◆ Goal of the exercise ◆
Could you retype, exactly and with no pictures, only the lines from the first line of the records below through the line that contains "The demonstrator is"?

- Opening Delimiter -

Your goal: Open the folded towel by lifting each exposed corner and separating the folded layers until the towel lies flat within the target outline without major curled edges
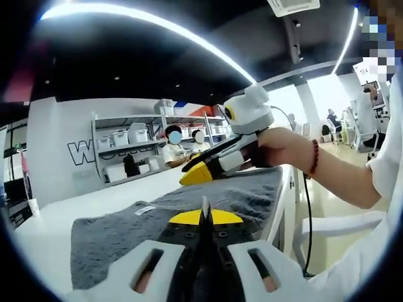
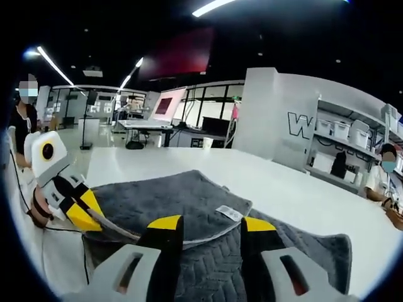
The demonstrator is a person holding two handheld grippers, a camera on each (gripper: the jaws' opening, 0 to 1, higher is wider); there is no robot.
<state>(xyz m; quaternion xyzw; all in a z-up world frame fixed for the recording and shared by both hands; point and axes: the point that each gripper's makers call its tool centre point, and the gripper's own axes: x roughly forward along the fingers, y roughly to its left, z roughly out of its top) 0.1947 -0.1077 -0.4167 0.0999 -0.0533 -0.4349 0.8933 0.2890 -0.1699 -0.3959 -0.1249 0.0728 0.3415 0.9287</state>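
In the left gripper view the left gripper (image 1: 204, 217) rises at 6 o'clock with its yellow tips pressed together and nothing visibly between them; the grey towel (image 1: 189, 211) spreads over the white table (image 1: 82, 204) just beyond. In the right gripper view the right gripper (image 2: 213, 225) stands spread at 6 o'clock above the towel (image 2: 170, 201); a folded layer with a white label (image 2: 228, 212) lies on top, and the left gripper (image 2: 79, 211) sits at 8 o'clock, touching the towel's edge.

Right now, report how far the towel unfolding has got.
Partly done. The grey towel is spread over the white table, but one layer with the label is folded over. In hand: the left gripper sits at the towel's edge, jaws shut; the right gripper hovers open. Left: separate that fold and flatten.
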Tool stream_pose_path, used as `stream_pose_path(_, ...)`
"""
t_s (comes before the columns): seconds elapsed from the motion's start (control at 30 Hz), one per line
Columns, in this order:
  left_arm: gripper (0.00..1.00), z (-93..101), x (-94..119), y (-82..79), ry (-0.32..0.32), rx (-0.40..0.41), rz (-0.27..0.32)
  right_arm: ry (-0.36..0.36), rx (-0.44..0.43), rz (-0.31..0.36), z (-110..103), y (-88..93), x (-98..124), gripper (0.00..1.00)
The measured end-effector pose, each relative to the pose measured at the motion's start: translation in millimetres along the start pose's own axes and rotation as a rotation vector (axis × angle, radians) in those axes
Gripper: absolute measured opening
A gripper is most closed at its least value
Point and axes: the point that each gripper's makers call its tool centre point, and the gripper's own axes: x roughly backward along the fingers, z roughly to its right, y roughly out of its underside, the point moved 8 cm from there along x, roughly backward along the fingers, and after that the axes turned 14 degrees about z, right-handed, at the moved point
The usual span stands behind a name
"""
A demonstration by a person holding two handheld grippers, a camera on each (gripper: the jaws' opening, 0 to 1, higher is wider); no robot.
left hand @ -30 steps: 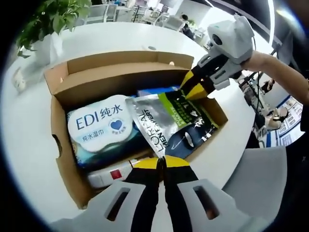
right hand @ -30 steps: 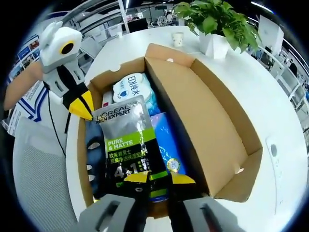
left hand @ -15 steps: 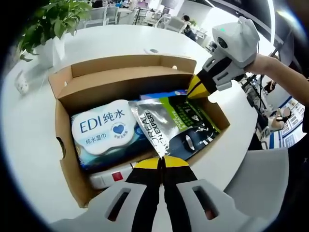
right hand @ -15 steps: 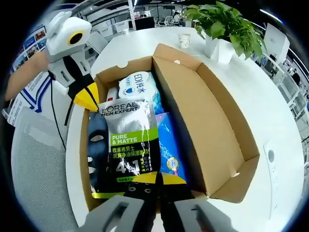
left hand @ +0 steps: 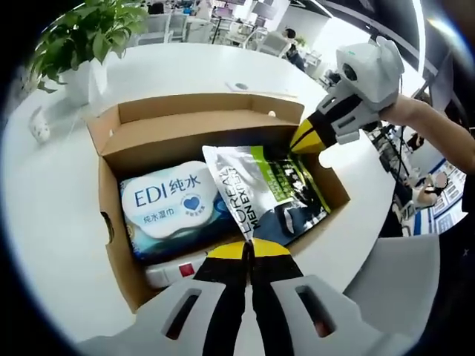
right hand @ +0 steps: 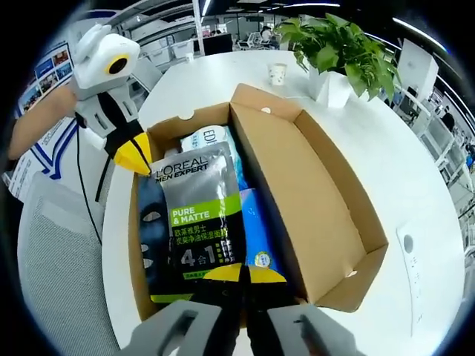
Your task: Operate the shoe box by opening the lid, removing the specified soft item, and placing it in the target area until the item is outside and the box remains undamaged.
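Note:
The brown shoe box stands open on a white round table, its lid folded back. A silver, green and black L'Oreal face-mask sachet hangs flat over the box. My left gripper is shut on one end and appears in the right gripper view. My right gripper is shut on the opposite end and appears in the left gripper view. Under the sachet lie an EDI wet-wipe pack, a blue packet and a white tube.
A potted plant and a small paper cup stand on the table beyond the box. A grey chair sits at the table's edge. Office desks and people are in the background.
The sachet, held at both ends, has come up a little higher above the box contents. Both views have shifted slightly with the hands.

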Motion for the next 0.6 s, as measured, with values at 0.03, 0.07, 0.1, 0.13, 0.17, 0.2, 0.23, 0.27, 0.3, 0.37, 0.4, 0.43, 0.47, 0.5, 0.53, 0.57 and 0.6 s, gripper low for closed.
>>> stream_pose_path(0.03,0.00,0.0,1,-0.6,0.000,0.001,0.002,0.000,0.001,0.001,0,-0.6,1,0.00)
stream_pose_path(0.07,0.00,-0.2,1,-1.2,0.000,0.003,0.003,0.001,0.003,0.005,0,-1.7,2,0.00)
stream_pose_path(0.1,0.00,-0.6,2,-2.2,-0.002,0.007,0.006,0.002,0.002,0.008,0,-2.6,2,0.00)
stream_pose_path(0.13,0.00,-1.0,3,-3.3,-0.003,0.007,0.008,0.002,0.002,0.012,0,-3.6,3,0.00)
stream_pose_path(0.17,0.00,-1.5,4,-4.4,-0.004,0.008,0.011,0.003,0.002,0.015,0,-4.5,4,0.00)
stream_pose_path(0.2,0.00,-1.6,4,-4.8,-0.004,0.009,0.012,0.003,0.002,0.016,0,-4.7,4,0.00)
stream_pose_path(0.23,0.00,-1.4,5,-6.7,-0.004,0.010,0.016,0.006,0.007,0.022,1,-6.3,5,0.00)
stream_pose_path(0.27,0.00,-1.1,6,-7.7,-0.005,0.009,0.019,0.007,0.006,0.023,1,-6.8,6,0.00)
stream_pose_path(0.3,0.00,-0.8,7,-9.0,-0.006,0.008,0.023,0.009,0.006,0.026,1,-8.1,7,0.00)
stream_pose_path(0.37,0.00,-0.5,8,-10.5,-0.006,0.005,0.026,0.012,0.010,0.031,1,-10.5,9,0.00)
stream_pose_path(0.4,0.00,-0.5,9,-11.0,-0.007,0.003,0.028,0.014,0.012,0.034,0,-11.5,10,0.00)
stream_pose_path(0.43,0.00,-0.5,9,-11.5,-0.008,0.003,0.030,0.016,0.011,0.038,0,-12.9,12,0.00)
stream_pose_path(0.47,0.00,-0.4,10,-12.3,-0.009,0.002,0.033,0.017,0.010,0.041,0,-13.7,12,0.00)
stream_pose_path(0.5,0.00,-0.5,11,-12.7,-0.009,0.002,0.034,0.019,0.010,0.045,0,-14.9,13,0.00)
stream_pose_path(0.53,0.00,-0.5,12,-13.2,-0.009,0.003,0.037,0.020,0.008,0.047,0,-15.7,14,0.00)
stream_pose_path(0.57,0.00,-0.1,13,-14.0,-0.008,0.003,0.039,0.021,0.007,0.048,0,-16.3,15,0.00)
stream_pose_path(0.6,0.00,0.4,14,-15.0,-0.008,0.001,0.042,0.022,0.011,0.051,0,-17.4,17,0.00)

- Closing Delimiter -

◆ Task output ◆
Your goal: Open the folded towel by lifting each exposed corner and separating the folded layers until the towel lies flat within the target outline without major curled edges
The demonstrator is a person holding two handheld grippers, a camera on each (gripper: the jaws' opening, 0 to 1, higher is wider); there is no robot.

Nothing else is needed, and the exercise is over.